Advocates for storage say the resource has a key role to play in helping the grid adapt to more extreme weather conditions. Short-duration storage like lithium-ion batteries can provide immediate and short-duration reserves when the grid is stressed, preventing a bad situation from becoming even worse, Josh Prueher, managing partner and chief financial officer of independent power producer Broad Reach Power, agreed.
"Even in a situation where you have blackouts, there are portions of the grid that are browning out and stressed, and shorter-duration storage certainly has a role to play there," he said, adding that with longer blackouts, however, other technologies might be a better solution.
More broadly, regulators need to think about the electric grid differently on two fronts, Berberich said, including planning for more extreme weather on both ends of the spectrum. In addition, California's resource adequacy program has historically honed in on the 4 p.m. peak, but that peak has shifted further out into the evening when solar resources come offline.

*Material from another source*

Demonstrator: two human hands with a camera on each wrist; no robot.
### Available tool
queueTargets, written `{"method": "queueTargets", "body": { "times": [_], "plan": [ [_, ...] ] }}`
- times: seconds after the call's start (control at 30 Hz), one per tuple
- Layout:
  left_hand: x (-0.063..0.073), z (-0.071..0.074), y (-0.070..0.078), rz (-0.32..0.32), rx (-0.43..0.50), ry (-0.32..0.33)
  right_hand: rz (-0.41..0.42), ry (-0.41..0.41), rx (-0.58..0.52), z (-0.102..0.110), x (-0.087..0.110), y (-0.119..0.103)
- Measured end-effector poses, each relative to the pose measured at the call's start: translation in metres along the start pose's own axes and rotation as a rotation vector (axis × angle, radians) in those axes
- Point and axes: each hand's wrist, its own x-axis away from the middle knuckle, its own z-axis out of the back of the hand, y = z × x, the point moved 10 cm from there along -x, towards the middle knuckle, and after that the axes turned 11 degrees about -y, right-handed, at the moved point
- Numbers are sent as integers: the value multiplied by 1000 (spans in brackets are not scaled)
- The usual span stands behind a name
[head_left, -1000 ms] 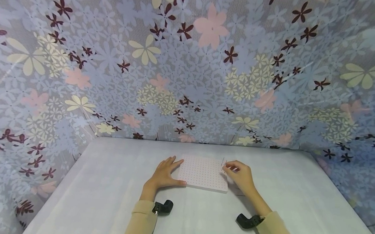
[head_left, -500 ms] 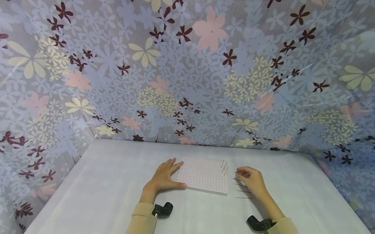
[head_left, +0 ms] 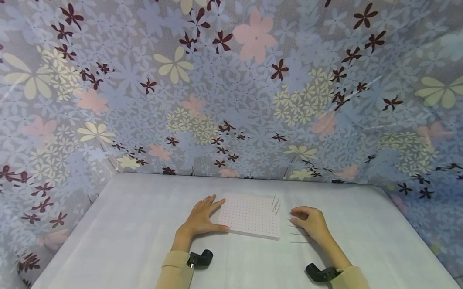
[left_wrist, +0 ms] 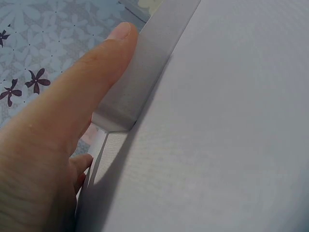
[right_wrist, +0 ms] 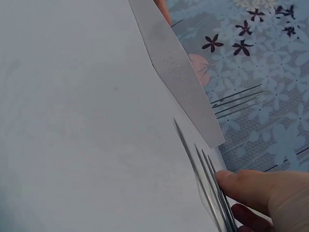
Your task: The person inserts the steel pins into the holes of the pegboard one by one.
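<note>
A square white board (head_left: 249, 218) dotted with small holes lies flat on the table. My left hand (head_left: 201, 218) rests against its left side, thumb (left_wrist: 113, 53) along the near edge and fingers spread to the far corner. At the board's right edge several thin metal needles (right_wrist: 236, 94) stick up. Beside the board, more needles (right_wrist: 194, 166) lie roughly parallel on the table. Over their far end is my right hand (head_left: 313, 222), thumb tip right at the outermost needle in the right wrist view. Index finger and thumb stay apart in the head view.
A white cloth covers the table (head_left: 140, 201). Behind it and at both sides hangs a flower-patterned curtain (head_left: 213, 97). Each wrist carries a black camera mount (head_left: 200, 258) near the sleeve.
My right hand was at the board's right edge among the upright needles, then moved right and back to the needles on the table. The left hand has stayed on the board.
</note>
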Motion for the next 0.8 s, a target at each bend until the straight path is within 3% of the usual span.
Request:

Regulators will also need to figure out how to deploy storage across multiple time spectrums — short-term, like lithium-ion, but also medium and long-term, according to Berberich. California, for instance, routinely has multiple days of cloudflow over its southern solar plants, including rooftop solar, which causes production to plummet, he said — "and lithium-ion storage is not going to solve that for you."

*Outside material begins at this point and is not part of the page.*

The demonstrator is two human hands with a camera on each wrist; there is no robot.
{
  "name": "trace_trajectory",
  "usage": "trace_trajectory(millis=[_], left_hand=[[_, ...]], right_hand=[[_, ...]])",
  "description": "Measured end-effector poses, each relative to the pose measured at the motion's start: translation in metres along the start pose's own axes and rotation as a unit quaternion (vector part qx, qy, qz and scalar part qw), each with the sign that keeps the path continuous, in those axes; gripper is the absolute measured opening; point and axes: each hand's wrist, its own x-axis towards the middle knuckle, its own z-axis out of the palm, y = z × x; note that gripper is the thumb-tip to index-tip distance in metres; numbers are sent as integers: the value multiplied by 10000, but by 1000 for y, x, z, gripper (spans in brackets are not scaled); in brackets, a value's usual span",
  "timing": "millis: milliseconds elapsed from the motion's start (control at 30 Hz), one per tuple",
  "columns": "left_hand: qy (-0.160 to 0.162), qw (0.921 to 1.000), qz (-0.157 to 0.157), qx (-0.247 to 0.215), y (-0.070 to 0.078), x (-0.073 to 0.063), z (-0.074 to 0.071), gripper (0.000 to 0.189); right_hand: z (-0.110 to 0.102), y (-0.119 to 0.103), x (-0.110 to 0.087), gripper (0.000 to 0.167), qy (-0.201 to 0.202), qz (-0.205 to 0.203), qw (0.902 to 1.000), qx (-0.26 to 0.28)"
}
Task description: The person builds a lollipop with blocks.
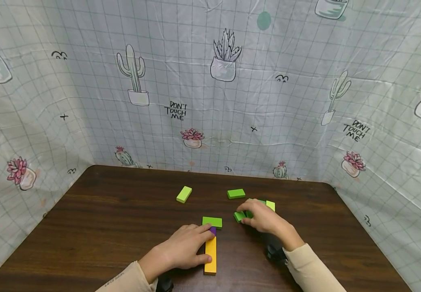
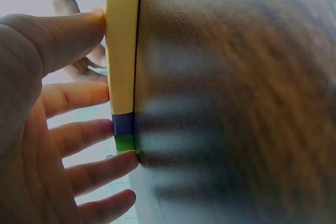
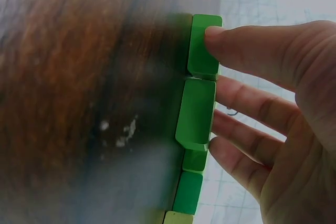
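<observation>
My left hand point(image 1: 181, 247) lies over a row of blocks. Its thumb and straight fingertips touch a long yellow block point(image 1: 210, 259) and a short purple block point(image 1: 213, 230); a bright green block point(image 1: 212, 222) lies across the far end. In the left wrist view the yellow block point(image 2: 122, 45) and purple block point(image 2: 123, 124) sit in line. My right hand point(image 1: 263, 217) pinches a small green block point(image 1: 238, 217) between thumb and fingers at table level. The right wrist view shows the thumb on this green block point(image 3: 203, 45), with another green block point(image 3: 197, 111) beside it.
A pale green block point(image 1: 184, 194) lies farther back on the dark wooden table point(image 1: 122, 211). Another green block point(image 1: 236, 194) lies beyond my right hand. A yellow-green block point(image 1: 270, 205) shows behind that hand. Patterned curtains point(image 1: 195, 81) enclose the back and sides.
</observation>
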Motion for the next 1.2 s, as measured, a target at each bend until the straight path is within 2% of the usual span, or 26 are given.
trace_trajectory(millis=[433, 767, 1200], left_hand=[[60, 10000, 39, 53, -1, 1, 3, 54], [36, 10000, 22, 39, -4, 1, 5, 55], [-16, 10000, -4, 46, -3, 0, 3, 55]], right_hand=[[2, -3, 1, 23, 14, 69, 10000, -36], [4, -6, 4, 22, 178, 94, 9997, -98], [6, -17, 21, 24, -90, 288, 9992, 264]])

While it's tempting to think that one silver-bullet technology solution will address all these challenges, there's a big difference between something that seems promising in a lab and something that is economic — and the bridge between being able to commercialize something and it being truly reliable is even further, according to Prueher. A storage portfolio would need to include resources that have different operating characteristics, appropriate for the varied requirements of the grid, including things like hydro and natural gas at the wellhead, he said.

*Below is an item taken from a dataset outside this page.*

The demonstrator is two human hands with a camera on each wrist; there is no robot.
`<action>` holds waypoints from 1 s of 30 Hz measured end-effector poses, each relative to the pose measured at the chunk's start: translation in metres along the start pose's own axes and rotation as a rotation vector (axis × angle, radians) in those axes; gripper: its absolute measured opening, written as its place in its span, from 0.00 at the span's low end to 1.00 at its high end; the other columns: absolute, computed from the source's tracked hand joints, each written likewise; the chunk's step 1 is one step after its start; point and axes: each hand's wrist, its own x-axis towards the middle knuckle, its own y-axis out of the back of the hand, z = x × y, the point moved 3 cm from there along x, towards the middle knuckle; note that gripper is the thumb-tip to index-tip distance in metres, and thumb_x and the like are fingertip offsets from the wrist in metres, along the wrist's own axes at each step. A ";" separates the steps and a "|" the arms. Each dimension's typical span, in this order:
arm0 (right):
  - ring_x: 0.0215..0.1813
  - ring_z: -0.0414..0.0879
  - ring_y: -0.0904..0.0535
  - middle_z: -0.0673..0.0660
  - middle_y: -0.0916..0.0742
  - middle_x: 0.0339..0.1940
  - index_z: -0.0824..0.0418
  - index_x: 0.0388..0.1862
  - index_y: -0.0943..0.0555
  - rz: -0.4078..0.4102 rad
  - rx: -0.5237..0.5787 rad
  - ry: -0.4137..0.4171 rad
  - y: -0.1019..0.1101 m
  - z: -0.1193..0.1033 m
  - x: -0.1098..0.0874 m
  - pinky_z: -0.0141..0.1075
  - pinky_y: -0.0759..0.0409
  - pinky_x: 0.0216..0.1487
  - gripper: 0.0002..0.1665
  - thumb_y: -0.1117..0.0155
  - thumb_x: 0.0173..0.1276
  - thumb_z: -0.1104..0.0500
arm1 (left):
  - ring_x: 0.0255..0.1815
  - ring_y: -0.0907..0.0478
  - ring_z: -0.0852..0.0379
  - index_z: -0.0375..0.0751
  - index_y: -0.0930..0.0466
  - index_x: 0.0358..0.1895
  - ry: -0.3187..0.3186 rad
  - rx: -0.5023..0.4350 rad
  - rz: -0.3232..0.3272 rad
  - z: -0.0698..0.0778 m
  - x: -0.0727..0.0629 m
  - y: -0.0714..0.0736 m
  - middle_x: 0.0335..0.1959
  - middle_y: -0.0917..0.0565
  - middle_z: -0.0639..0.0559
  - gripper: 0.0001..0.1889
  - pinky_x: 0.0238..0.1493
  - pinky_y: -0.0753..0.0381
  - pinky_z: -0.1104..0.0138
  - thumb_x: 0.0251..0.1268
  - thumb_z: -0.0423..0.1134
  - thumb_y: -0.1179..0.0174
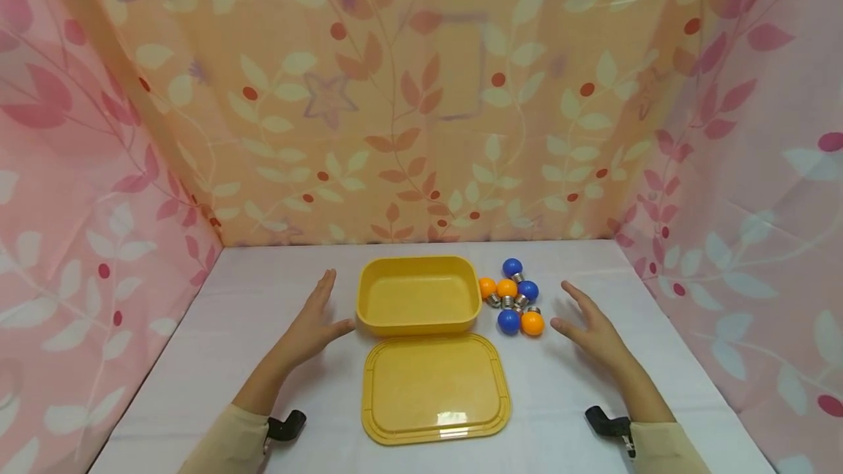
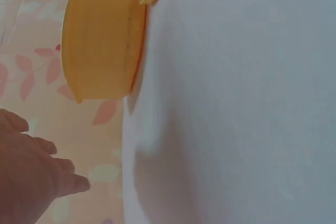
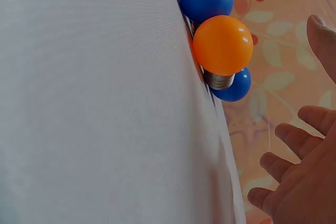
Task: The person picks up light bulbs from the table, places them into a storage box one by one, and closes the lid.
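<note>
A yellow rectangular box without its cover stands mid-table, its inside bare. In front of it the matching yellow lid lies flat. Several blue and orange light bulbs with silver screw bases cluster at the box's right, among them a blue bulb and an orange bulb. My left hand hovers left of the box, fingers extended and thumb toward its side, holding nothing. To the right of the bulbs, my right hand is held with fingers spread and nothing in it. The right wrist view shows an orange bulb nearest that hand.
A white cloth covers the table. An orange leaf-patterned curtain rises along the back edge, with pink patterned curtains at the sides. Each wrist wears a black camera mount.
</note>
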 end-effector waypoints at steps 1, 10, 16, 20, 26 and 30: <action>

"I think it's that portfolio approach that will deliver the reliability that… is everyone's job here," he added.
There are a lot of promising technologies — albeit in very early stages — like hydrogen, as well as carbon capture and sequestration, which could pair well with natural gas, Curt Morgan, CEO of Vistra Corp, said; meanwhile, battery and solar technologies continue to advance and there may be some technology in development in a laboratory somewhere that ends up being key in the future. The important thing now is continuing to invest in research and development to ensure those technologies are advanced, according to Morgan.
"We need to be cognizant of that and we need to make sure that we don't deploy something before its time, or that we don't embark on a path that's just extraordinarily expensive and that people can't afford," Morgan added.